On a training camp at the AIS some young drivers from the Confederation of Australia Motor Sports revealed they relied heavily on fast food when eating away from home. Their Sports Dietitian decided to do a practical session with the group to assess the menus of fast foods outlets.
It was pointed out that while many fast food options contain large amounts of fat and are low on nutrients, it is possible to make some appropriate choices. The drivers were provided with the following tips:
• Look for a main meal option that is relatively low in fat, moderate in protein and provide carbohydrate from sources that are rich in fibre, vitamins and minerals (e.g. bread, rice, pasta, vegetables, salad or fruit).
• Avoid meal deals and size upgrades.
• Improve the quality of your meal by adding salad, fruit, yoghurt, low fat milk, extra high fibre bread etc.
• Remember to include fluid with your meal. Water and juice are preferable to soft drink.
• Limit the number of times you need to find a restaurant with appropriate food choices, by purchasing breakfast and lunch supplies from a supermarket or bring them from home (e.g. Cereal and milk or the ingredients to make sandwiches). It will also save you time and money.

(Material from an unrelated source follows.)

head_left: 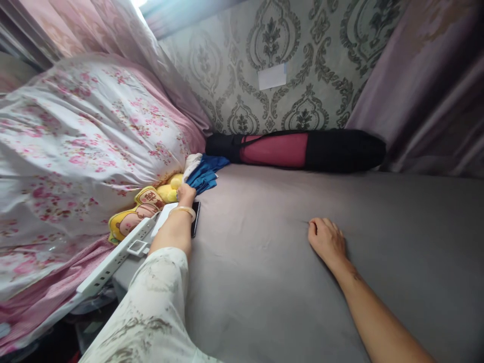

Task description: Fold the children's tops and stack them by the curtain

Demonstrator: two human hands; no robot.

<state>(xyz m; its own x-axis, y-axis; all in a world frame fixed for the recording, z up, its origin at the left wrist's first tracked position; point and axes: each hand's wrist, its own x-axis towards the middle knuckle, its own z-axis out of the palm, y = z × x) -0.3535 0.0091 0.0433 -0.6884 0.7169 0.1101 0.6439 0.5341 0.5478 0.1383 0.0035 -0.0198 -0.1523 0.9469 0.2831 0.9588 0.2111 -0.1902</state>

The group completed the session with a cooking lesson to demonstrate how easy it could be to prepare meals away from home. The drivers were surprised that it was possible to prepare a meal in about 15 minutes – less time than it would take to drive to a restaurant and order. The drivers discussed time-saving ways to reduce the preparation time involved in cooking. Some of these included:
• Plan the meal before leaving home. Take as many ingredients you can from home and purchase fresh ingredients at the destination.
• Make use of time-saving products such as pasta sauce, frozen or canned vegetables, pizza bases, salad mixes etc.
• Look for recipes that can be cooked in one pot – pasta sauce, stirfries, curries etc.
• Take with you or purchase small containers that you can store left overs in for the following day.
• Share the workload among a group.
• Prepare recipes that you are familiar with and are able to adapt if products or cooking equipment is unavailable.